## Goal of the exercise
Copy all the lines of the listing below exactly. Skip the images.

═══ Supplied material

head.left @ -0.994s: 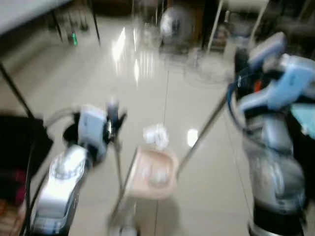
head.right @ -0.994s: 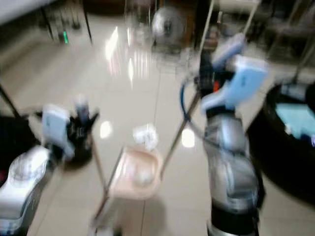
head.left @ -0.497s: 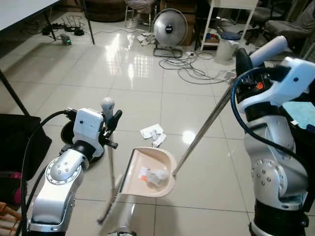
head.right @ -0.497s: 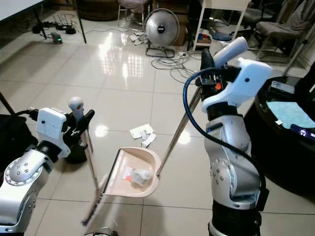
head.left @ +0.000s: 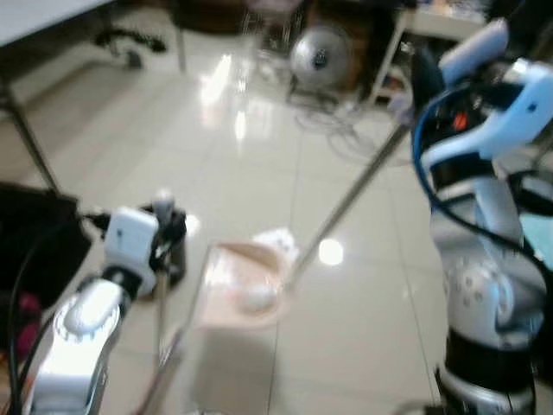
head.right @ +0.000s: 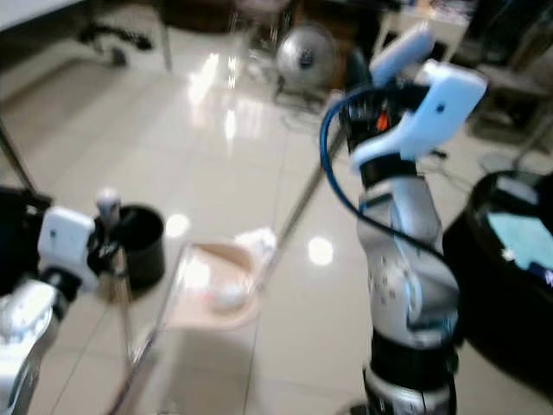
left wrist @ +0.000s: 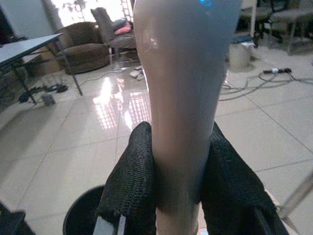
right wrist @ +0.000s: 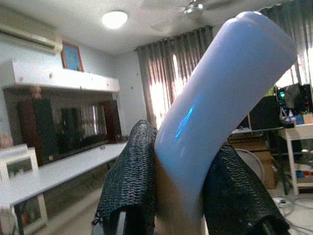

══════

## Task answer
head.left @ -0.994s: 
head.right @ -0.994s: 
head.left @ -0.497s: 
head.right @ -0.497s: 
head.left @ +0.000s: 
head.right @ +0.000s: 
left wrist @ +0.000s: 
right wrist @ +0.000s: 

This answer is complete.